On desktop* there is no e2ee even among the options.
* where "desktop" includes GNU/Linux phones.
Desktop apps are not the ones where you create Telegram account; you only authorize them.
For another example, Threema, which is E2EE by default, doesn't allow more than one device with the account (to use multiple devices, you must create several accounts, one for each device and link them, and then basically any chat is a group chat. For desktop use, the web client uses webrtc to talk to your device to use it as a proxy).
1. I was able to use telegram without using the smartphone app at first, I just needed a phone number to register on desktop
2. The MacOS desktop app supports E2EE
3. Some third party desktop apps support E2EE
4. Signal has synced E2EE that works on both desktop and smartphone (And so does Matrix)
2. Which one?
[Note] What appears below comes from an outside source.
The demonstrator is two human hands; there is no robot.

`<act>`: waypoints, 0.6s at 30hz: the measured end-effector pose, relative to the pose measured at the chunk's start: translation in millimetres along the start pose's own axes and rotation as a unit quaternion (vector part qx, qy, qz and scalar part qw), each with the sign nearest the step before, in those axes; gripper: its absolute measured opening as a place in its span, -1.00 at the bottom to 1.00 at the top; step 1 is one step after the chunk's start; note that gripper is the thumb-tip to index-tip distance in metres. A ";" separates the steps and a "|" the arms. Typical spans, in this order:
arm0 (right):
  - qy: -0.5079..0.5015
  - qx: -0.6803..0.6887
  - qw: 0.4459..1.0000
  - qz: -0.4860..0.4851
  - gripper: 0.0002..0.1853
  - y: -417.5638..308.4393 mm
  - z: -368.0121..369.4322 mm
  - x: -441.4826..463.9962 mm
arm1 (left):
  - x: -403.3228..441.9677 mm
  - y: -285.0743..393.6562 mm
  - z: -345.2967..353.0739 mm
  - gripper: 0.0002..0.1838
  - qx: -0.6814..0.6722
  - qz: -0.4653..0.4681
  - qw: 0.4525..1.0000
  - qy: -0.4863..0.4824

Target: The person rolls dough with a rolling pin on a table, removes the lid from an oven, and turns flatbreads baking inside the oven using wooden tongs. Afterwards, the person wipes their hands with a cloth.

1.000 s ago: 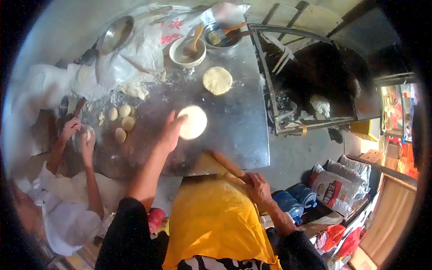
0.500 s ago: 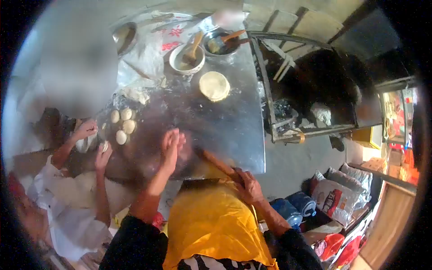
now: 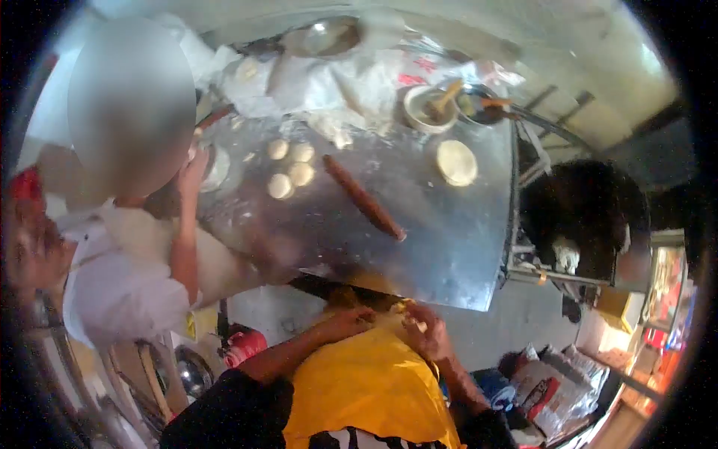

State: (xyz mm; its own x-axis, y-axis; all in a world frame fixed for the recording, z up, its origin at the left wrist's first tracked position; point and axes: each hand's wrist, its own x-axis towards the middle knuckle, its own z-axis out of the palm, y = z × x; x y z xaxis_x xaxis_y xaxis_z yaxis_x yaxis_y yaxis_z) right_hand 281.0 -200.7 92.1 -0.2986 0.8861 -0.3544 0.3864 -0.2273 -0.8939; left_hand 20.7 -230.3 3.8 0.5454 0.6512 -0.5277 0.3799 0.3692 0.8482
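Observation:
At the table's near edge, both my hands are at the top of the yellow apron [image 3: 359, 389]. My left hand [image 3: 348, 323] is closed against the cloth, its fingers bunched on it. With fingers curled, my right hand [image 3: 426, 331] pinches the apron's upper edge. A brown wooden rolling pin [image 3: 364, 198] lies slanted on the metal table [image 3: 449, 247], beyond my hands and touched by neither. Left of the pin sit several pale dough balls [image 3: 301, 173]. Flat round dough [image 3: 456, 163] lies at the right.
Behind the dough stand a white bowl with a brush [image 3: 430, 110] and a dark bowl [image 3: 482, 105]. At left, a co-worker's hand [image 3: 194, 166] is near a pale round container [image 3: 217, 168]. A dark metal-framed pit [image 3: 591, 217] adjoins the table's right side.
My right hand has let go of the rolling pin, which now lies farther onto the table. Both hands have come back to the apron. The view has turned left.

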 end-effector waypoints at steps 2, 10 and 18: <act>-0.063 0.160 0.983 0.070 -0.58 50.1 32.6 -27.4 | -19.7 33.5 -17.9 -0.44 0.045 -0.088 0.994 -0.037; -0.083 0.047 0.959 0.269 -0.61 152.0 67.6 -48.6 | -83.6 38.3 -40.5 -0.36 -0.113 0.018 0.980 -0.163; -0.068 -0.066 0.937 0.336 -0.62 203.0 52.7 -50.1 | -74.6 41.2 -28.7 -0.39 -0.015 0.138 0.980 -0.139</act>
State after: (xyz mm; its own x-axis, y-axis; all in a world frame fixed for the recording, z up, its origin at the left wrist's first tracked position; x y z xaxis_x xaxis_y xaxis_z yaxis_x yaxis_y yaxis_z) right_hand 328.4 -312.6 -86.1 -0.0546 0.4997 -0.8645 0.6294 -0.6549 -0.4183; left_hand -25.7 -244.6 79.5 0.8083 0.5252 -0.2659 0.1686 0.2261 0.9594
There are several and the one I'm running (the official one; brew cask telegram-desktop) does not.
3. They are third party and if it doesn't work nicely or has missing functionality ("why are not my chats from other devices there?"), Telegram devs can still point fingers that's not the official client and should be discussed with the third party developers. Ultimately, they will find out why the original Telegram doesn't do it.
4. Signal doesn't do cloud messages as Telegram does. You might have noticed that functionality like that makes Telegram much more popular among normal users.